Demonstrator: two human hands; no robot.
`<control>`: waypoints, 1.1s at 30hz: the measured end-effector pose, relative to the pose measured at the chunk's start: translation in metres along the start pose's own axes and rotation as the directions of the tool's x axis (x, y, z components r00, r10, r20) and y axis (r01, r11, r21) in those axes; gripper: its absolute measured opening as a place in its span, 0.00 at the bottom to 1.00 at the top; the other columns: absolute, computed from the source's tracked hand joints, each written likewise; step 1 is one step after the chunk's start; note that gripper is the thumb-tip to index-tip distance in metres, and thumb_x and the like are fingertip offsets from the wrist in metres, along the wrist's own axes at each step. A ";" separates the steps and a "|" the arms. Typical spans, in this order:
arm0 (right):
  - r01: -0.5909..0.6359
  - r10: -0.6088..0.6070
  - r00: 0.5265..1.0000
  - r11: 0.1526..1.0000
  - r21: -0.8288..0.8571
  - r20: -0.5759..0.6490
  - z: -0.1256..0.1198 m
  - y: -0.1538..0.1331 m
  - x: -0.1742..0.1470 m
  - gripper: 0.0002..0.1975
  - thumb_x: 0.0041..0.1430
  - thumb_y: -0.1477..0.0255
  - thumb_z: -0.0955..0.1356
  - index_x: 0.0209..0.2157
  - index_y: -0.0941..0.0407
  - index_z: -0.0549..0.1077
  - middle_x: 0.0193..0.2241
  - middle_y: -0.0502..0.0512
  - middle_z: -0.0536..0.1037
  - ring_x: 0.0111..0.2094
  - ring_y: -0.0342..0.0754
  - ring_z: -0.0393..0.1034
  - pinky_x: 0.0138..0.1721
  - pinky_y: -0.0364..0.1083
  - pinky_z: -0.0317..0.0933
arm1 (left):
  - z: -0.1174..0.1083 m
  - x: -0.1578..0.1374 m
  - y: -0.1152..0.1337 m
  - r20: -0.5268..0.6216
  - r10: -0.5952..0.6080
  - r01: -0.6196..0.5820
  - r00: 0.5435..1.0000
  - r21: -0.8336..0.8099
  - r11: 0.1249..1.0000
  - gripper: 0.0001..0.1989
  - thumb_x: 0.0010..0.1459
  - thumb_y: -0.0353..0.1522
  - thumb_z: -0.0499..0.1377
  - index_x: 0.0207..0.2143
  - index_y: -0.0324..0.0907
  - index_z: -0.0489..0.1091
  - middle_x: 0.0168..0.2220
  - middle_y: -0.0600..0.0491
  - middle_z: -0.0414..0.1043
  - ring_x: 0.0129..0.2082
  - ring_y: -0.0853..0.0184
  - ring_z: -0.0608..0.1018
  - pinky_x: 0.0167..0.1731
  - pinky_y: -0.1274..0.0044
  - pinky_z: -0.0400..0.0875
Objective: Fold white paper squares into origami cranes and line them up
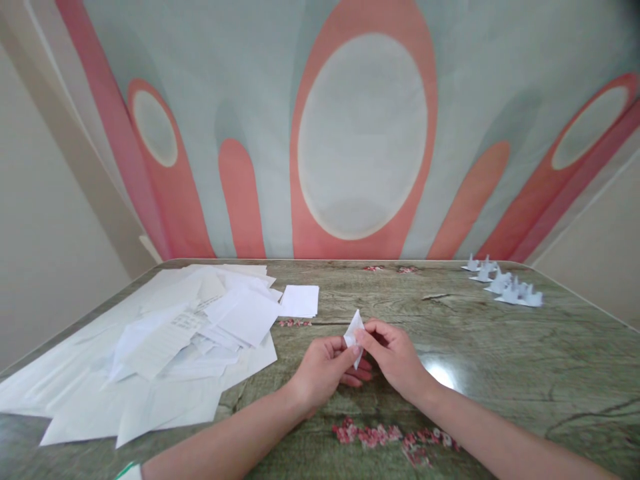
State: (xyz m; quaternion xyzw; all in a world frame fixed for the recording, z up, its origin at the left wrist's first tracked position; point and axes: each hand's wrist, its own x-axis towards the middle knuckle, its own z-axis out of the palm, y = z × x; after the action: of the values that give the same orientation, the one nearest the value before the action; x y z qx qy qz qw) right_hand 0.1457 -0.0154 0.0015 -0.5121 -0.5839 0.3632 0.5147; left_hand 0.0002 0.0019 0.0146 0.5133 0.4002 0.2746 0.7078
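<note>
A small folded piece of white paper [356,324] is pinched between both hands above the middle of the table. It has a pointed tip at the top and another point showing below the thumbs. My left hand [327,363] grips its lower left side, with thumb on the near face and fingers behind. My right hand [393,350] pinches the paper's right side between thumb and forefinger. The thumbs hide part of the folds.
A neat stack of white paper squares [300,301] lies left of my hands. Farther left spreads a heap of loose white sheets [175,373]. Several small folded paper figures [515,291] stand at the back right of the wood-grain table [505,360], near a patterned wall covering [270,133].
</note>
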 end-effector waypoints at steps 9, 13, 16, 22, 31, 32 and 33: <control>-0.039 0.042 0.997 0.998 0.053 -0.059 0.000 0.004 0.000 0.15 0.56 0.61 0.64 0.25 0.58 0.70 0.22 0.49 0.68 0.25 0.43 0.60 0.26 0.41 0.56 | -0.001 0.001 -0.001 0.040 -0.016 0.013 0.999 0.075 0.997 0.19 0.47 0.45 0.61 0.29 0.36 0.67 0.25 0.47 0.76 0.25 0.65 0.78 0.25 0.78 0.70; -0.062 0.068 0.995 0.994 0.095 -0.067 0.002 0.007 0.001 0.15 0.55 0.60 0.65 0.24 0.58 0.70 0.21 0.49 0.68 0.24 0.43 0.60 0.27 0.41 0.56 | -0.002 0.002 -0.003 0.041 -0.011 0.008 0.999 0.074 0.997 0.18 0.48 0.44 0.61 0.29 0.36 0.65 0.24 0.48 0.75 0.24 0.66 0.78 0.24 0.78 0.70; -0.087 0.098 0.992 0.987 0.135 -0.076 0.002 0.009 0.002 0.15 0.55 0.60 0.64 0.25 0.58 0.70 0.21 0.49 0.69 0.24 0.42 0.60 0.26 0.41 0.56 | -0.002 0.002 -0.002 0.056 0.000 -0.004 0.998 0.058 0.998 0.17 0.48 0.41 0.62 0.30 0.35 0.67 0.27 0.47 0.76 0.27 0.65 0.78 0.28 0.77 0.71; -0.071 0.076 0.996 0.992 0.103 -0.041 -0.001 0.006 0.003 0.15 0.55 0.61 0.64 0.26 0.58 0.71 0.21 0.48 0.69 0.23 0.42 0.61 0.26 0.41 0.56 | -0.004 0.002 0.000 0.081 0.031 -0.037 0.996 0.079 0.996 0.17 0.46 0.39 0.63 0.35 0.35 0.70 0.34 0.47 0.75 0.36 0.63 0.77 0.30 0.78 0.71; -0.021 0.021 1.000 0.998 0.052 -0.009 0.002 0.002 -0.001 0.13 0.56 0.64 0.64 0.25 0.58 0.71 0.22 0.49 0.69 0.24 0.42 0.61 0.27 0.41 0.56 | -0.003 0.003 -0.003 0.014 0.039 -0.040 0.999 0.069 0.997 0.18 0.47 0.43 0.62 0.31 0.36 0.68 0.25 0.51 0.74 0.23 0.69 0.77 0.25 0.79 0.71; -0.020 0.020 1.000 0.998 0.052 -0.008 0.002 0.002 0.000 0.13 0.56 0.64 0.64 0.25 0.58 0.71 0.22 0.49 0.69 0.24 0.42 0.61 0.27 0.41 0.56 | -0.003 0.003 -0.003 0.014 0.039 -0.040 0.999 0.069 0.997 0.18 0.47 0.43 0.62 0.31 0.36 0.68 0.25 0.50 0.74 0.23 0.69 0.77 0.25 0.79 0.71; -0.018 0.019 1.000 0.999 0.051 -0.008 0.001 0.002 0.000 0.12 0.56 0.64 0.64 0.25 0.57 0.71 0.22 0.49 0.69 0.24 0.42 0.61 0.27 0.41 0.56 | -0.003 0.003 -0.003 0.018 0.038 -0.039 0.999 0.069 0.997 0.18 0.47 0.43 0.62 0.31 0.36 0.68 0.25 0.50 0.74 0.23 0.69 0.77 0.25 0.79 0.71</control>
State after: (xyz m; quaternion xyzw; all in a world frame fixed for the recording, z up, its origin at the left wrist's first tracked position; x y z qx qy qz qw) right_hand 0.1448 -0.0150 -0.0005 -0.5057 -0.5677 0.3805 0.5264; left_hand -0.0007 0.0052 0.0103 0.5473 0.3936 0.2700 0.6875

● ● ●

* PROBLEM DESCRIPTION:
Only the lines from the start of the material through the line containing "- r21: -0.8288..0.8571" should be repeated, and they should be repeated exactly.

* REPLY TO THE TASK:
Demonstrator: two human hands; no robot.
`<control>`: waypoints, 1.1s at 30hz: the measured end-effector pose, relative to the pose measured at the chunk's start: translation in metres along the start pose's own axes and rotation as the directions of the tool's x axis (x, y, z components r00, r10, r20) and y axis (r01, r11, r21) in those axes; gripper: its absolute measured opening as a place in its span, 0.00 at the bottom to 1.00 at the top; the other columns: absolute, computed from the source's tracked hand joints, each written likewise; step 1 is one step after the chunk's start; note that gripper is the thumb-tip to index-tip distance in metres, and thumb_x and the like are fingertip offsets from the wrist in metres, along the wrist's own axes at each step. A ";" separates the steps and a "|" the arms. Typical spans, in this order:
arm0 (right):
  - r01: -0.5909..0.6359
  - r10: -0.6088..0.6070
  - r00: 0.5265..1.0000
  - r11: 0.1526..1.0000
  - r21: -0.8288..0.8571

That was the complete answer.